With the line containing "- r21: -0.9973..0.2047" as the start and the line containing "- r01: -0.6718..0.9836" as the end, transcribe that span of the entries below exactly, including both.

-- Data to examine follows --

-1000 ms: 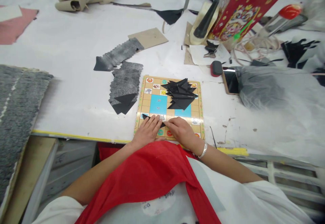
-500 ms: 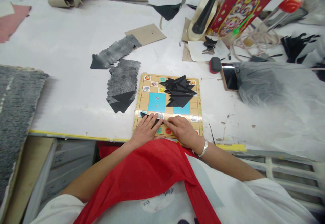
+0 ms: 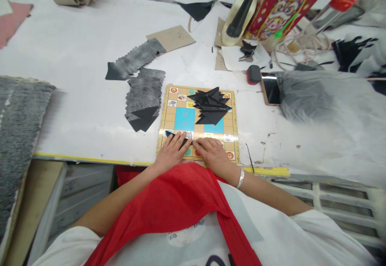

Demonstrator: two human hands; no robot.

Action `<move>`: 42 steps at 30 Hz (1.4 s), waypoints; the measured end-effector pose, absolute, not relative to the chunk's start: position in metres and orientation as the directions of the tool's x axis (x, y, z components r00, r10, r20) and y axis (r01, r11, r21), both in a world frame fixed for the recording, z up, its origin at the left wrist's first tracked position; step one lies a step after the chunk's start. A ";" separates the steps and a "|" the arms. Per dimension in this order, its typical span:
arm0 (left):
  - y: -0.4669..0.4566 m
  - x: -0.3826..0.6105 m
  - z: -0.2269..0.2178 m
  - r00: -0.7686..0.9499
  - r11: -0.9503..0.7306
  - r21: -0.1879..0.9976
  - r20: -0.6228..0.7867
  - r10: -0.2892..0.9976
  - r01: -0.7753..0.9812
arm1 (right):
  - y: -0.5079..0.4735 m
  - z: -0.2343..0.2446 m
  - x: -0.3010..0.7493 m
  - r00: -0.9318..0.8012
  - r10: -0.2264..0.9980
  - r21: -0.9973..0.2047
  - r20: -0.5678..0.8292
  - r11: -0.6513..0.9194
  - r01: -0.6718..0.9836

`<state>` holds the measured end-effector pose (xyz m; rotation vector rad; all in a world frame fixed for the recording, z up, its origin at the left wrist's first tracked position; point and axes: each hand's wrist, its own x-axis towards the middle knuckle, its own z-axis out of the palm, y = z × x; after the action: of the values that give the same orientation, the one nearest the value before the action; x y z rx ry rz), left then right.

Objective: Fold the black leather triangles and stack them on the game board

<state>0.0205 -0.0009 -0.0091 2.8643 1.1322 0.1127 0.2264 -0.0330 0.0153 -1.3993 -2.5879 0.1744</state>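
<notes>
A narrow black folded piece (image 3: 169, 134) of leather-like sheet lies slantwise on a printed game board (image 3: 161, 137) near the table edge. My left hand (image 3: 172, 150) rests over it, fingers stretched out and pressing it down; they cover much of its length. My right hand (image 3: 214, 153) has its thumb and fingertips closed at the piece's right end, though the grip itself is partly hidden. Farther back on the board is a heap of folded black pointed pieces (image 3: 212, 107). Left of the board lie grey-black zigzag-edged pieces (image 3: 144, 89), with flat black pieces (image 3: 144, 119) on top.
A beige card (image 3: 175, 38) lies behind the grey strips. To the right are a phone (image 3: 270, 91), a small dark red-edged case (image 3: 253, 74) and a plastic-wrapped bundle (image 3: 313, 97). A red printed bag (image 3: 286, 8) stands at the back. Grey fabric (image 3: 21, 137) covers the left side.
The view has shifted slightly. Both hands stay at the narrow black piece in nearly the same pose; the right fingers have shifted a little along its end.
</notes>
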 end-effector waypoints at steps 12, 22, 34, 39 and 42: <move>0.002 -0.017 0.008 0.577 -0.587 -0.011 0.195 0.793 0.810 | -0.030 0.040 0.212 -0.621 0.783 -0.025 0.044 0.622 0.783; -0.010 0.024 -0.014 0.706 -0.734 -0.031 0.301 0.641 0.679 | -0.009 0.041 0.223 -0.536 0.843 -0.213 -0.050 0.515 0.830; 0.000 0.049 -0.020 0.718 -0.749 0.015 0.273 0.640 0.662 | 0.023 0.039 0.239 -0.333 0.922 -0.465 -0.197 0.212 0.860; 0.015 0.051 0.010 0.685 -0.703 0.231 0.165 0.709 0.672 | 0.033 0.045 0.241 -0.417 0.878 -0.509 -0.237 0.253 0.823; 0.031 0.054 0.028 0.690 -0.674 0.294 0.064 0.721 0.677 | 0.034 0.052 0.241 -0.477 0.861 -0.502 -0.175 0.339 0.795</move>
<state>0.0542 0.0311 0.0280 2.6543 1.1186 0.2558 0.2413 0.0339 0.0516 -1.5353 -2.4687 0.8169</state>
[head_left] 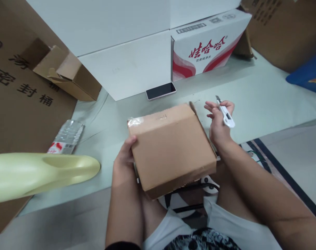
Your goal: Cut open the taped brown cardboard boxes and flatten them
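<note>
A brown cardboard box (173,149) is tilted over the table's front edge, above my lap. My left hand (126,150) grips its left side, thumb on the top face and the other fingers hidden. Clear tape clings to the box's far left corner, and a flap stands out at its right side. Just right of the box, my right hand (220,119) holds a white utility knife (226,116) between thumb and fingers. Its blade is out and points away from me.
A smartphone (161,91) lies before white boxes (132,66) and a red-and-white carton (207,48). At left are a small open carton (69,74), a plastic bottle (66,137) and a large pale yellow object (43,173). A blue object (307,74) is at far right.
</note>
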The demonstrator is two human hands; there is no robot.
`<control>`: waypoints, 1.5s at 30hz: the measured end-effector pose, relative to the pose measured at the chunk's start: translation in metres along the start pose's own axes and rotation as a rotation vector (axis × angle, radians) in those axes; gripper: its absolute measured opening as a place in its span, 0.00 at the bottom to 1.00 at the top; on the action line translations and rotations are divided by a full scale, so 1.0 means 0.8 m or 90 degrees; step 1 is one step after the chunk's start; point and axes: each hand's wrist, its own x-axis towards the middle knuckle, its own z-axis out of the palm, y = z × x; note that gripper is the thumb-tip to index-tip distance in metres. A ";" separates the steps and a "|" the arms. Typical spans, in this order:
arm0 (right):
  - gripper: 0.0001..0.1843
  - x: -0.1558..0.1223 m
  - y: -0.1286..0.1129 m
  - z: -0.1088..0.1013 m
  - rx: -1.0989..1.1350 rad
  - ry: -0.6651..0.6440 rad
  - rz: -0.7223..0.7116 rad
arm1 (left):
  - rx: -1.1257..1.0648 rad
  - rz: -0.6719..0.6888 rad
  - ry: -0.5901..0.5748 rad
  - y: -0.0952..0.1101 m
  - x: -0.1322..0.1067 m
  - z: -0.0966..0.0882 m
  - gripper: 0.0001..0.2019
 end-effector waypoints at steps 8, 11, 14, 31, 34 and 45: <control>0.21 0.010 0.028 -0.012 -0.416 -0.269 0.056 | -0.149 0.256 0.131 0.003 0.032 0.004 0.27; 0.31 0.004 0.019 -0.006 -0.506 -0.262 -0.008 | -0.186 0.333 0.134 0.005 0.036 0.011 0.27; 0.22 -0.006 0.004 0.003 -0.463 -0.237 -0.039 | -0.224 0.390 0.145 0.008 0.038 0.018 0.26; 0.44 -0.059 -0.027 0.039 0.117 -0.372 0.154 | -0.167 0.221 0.316 -0.011 0.051 0.035 0.35; 0.40 -0.055 -0.023 0.040 0.177 -0.274 0.197 | -0.215 0.202 0.329 -0.010 0.053 0.031 0.32; 0.32 -0.051 -0.043 0.038 0.296 -0.302 0.418 | -0.308 0.265 0.295 -0.004 0.052 0.019 0.20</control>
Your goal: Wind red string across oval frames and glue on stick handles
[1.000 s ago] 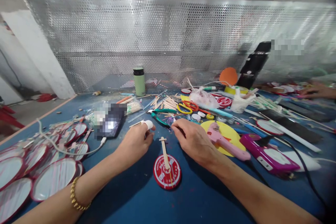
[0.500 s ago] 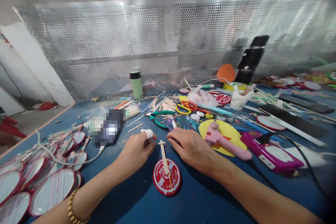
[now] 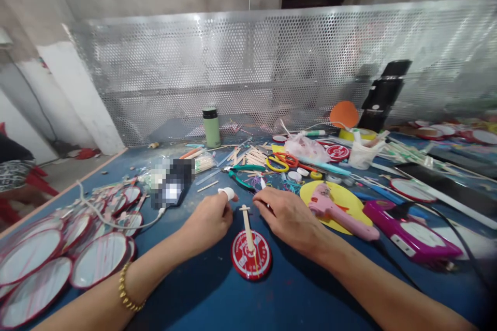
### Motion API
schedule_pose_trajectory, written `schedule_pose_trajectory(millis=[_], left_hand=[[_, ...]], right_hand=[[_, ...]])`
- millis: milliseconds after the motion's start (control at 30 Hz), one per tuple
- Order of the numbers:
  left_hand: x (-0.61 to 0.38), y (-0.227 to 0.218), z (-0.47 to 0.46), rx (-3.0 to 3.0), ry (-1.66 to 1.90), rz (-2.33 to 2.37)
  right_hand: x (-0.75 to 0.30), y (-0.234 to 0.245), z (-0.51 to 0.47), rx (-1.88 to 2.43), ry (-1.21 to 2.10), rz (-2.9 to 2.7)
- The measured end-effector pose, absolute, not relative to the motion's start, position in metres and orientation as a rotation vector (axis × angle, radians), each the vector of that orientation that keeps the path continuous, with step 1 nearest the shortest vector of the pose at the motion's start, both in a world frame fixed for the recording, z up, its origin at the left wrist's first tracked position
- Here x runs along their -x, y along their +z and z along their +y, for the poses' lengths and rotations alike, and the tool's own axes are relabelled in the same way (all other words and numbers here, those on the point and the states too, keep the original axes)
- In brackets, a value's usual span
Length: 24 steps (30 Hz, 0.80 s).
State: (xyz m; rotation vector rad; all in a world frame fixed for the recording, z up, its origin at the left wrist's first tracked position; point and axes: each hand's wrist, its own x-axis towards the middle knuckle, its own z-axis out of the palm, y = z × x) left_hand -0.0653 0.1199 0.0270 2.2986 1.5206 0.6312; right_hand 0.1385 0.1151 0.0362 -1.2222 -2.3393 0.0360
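Near the front edge of the blue tabletop (image 3: 272, 305) lies a round red disc with white print (image 3: 240, 258), flat, between the person's two forearms. A thin wooden stick with a short crosspiece at its far end (image 3: 247, 225) lies along the disc's middle and reaches past its rim toward the hands.

The left hand (image 3: 207, 222) rests just left of the crosspiece. Its fingers are curled in, and the thumb meets an index finger that wears a white rubber fingertip cap (image 3: 227, 193), probably a guard against heat or glue. Nothing shows between them.

The right hand (image 3: 289, 214) lies palm down just right of the crosspiece. Its fingers are bent and their tips are hidden, so I cannot tell whether they pinch anything. With one hand on each side, both seem placed to steady the stick.

A pink glue gun (image 3: 337, 214) lies on a yellow paper disc (image 3: 341, 191) beside the right hand, which likely keeps drips off the tabletop and keeps the gun within reach. Green-handled pliers (image 3: 243, 176) lie just beyond the hands. Red-rimmed round discs (image 3: 99, 258) overlap in a heap at the far left, apart from the disc between the forearms.
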Motion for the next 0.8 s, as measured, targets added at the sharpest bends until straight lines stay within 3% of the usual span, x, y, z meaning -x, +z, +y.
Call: schedule_pose_trajectory(millis=[800], left_hand=[[0.0696,0.0190,0.1264,-2.256,0.674,1.425]], right_hand=[[-0.1408,0.0372,0.1198,1.167,0.002,-2.357]])
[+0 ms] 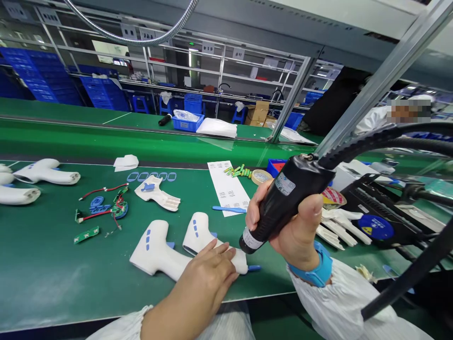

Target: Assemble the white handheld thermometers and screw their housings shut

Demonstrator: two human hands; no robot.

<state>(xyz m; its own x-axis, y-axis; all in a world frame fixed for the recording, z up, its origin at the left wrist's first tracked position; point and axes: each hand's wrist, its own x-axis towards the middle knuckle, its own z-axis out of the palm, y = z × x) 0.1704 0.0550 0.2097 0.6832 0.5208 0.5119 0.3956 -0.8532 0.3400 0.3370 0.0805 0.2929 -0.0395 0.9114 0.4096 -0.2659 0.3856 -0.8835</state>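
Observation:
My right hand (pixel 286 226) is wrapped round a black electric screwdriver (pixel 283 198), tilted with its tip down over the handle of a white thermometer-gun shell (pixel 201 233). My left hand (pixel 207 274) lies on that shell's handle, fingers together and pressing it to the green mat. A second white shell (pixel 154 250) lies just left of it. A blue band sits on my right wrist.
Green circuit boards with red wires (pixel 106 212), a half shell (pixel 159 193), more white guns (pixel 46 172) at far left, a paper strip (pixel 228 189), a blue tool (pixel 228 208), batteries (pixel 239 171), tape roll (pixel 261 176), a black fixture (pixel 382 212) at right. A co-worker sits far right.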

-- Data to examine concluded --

■ Answer space ■
  - r21: -0.9973..0.2047
  - r20: -0.5678..0.8292
  - r11: -0.6513..0.9194
  - r01: -0.6718..0.9836

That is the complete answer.